## Assignment
Dropping every picture, set down exactly the lines in the entries below, starting with the line with "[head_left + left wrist" and going on through the line with "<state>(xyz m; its".

## Supplied material
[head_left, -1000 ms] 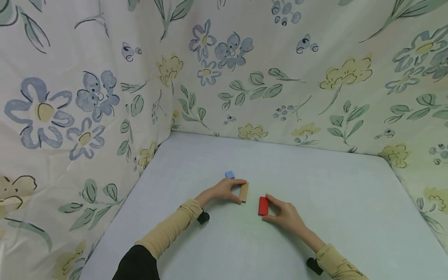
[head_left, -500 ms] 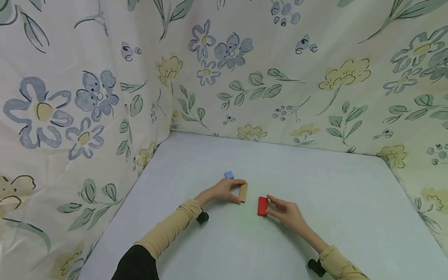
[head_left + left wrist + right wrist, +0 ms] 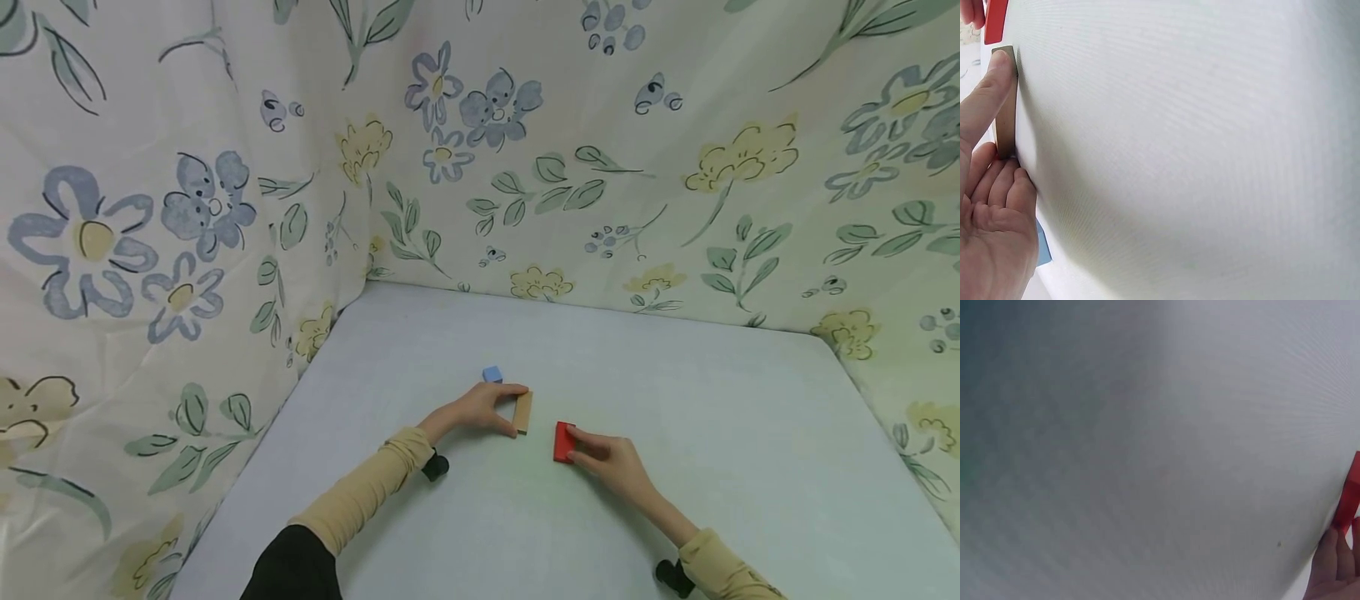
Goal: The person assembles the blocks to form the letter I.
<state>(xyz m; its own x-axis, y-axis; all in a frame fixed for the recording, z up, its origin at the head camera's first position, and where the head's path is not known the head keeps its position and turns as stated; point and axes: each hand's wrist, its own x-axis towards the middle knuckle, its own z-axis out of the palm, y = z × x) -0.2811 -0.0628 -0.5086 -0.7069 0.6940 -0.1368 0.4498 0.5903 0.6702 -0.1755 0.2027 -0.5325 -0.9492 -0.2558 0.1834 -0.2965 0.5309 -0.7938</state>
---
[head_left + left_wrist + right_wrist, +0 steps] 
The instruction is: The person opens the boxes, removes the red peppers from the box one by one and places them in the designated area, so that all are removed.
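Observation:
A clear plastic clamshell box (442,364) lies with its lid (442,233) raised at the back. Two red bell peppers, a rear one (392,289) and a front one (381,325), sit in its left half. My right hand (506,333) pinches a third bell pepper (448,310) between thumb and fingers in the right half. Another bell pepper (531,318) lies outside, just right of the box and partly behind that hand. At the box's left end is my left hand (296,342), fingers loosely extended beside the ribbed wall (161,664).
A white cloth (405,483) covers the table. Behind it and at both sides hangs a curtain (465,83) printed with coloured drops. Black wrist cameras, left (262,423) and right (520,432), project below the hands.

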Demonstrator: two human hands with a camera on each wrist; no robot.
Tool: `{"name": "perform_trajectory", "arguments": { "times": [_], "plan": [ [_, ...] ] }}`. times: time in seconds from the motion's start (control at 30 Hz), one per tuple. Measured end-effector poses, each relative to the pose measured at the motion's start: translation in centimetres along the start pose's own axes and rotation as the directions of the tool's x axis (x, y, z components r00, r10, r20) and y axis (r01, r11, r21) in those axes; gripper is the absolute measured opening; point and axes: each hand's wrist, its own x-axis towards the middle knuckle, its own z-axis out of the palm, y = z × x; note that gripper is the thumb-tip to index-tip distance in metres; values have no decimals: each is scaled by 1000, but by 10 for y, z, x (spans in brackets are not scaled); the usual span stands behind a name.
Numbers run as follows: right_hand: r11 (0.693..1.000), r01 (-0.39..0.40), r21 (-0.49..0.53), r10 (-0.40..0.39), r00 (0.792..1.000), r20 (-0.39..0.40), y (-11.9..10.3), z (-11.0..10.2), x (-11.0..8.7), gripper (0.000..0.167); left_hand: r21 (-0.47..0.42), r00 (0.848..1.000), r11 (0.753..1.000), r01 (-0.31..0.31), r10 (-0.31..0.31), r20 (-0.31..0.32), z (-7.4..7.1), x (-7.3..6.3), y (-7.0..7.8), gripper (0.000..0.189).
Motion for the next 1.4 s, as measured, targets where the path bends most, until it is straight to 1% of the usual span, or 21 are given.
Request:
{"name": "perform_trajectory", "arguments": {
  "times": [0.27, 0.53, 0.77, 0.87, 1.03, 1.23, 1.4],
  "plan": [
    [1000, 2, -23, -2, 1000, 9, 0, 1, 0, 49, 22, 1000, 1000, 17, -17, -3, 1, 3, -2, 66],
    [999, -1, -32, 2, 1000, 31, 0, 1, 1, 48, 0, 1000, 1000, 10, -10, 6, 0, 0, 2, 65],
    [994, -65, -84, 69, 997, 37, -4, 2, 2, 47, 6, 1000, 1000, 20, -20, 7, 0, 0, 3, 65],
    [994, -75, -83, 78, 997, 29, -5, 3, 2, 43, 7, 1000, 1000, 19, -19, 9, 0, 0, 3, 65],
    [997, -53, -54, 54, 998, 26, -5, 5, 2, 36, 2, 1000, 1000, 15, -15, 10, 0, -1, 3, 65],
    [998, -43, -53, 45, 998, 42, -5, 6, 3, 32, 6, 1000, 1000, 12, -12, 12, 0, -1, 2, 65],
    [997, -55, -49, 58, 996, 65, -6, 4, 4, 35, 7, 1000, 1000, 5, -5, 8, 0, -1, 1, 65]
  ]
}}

## Exercise response
[head_left + left wrist + right wrist, +0 ms] 
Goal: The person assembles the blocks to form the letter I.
<state>(xyz m; its own x-axis, y-axis; all in a frame fixed for the recording, z up, its origin at the head camera's first position, and where the head's path is not known the head keeps its position and turns as stated; point and axes: each hand's wrist, its own x-axis towards the middle knuckle, its own z-axis out of the palm, y = z × x) -0.2811 -0.0628 -0.5086 -0.7069 0.6940 -0.1368 0.4498 0.5903 0.6702 -0.1755 0.2027 -0.5325 -0.9492 -0.2558 0.1834 -0.2965 0.5309 -0.7938</state>

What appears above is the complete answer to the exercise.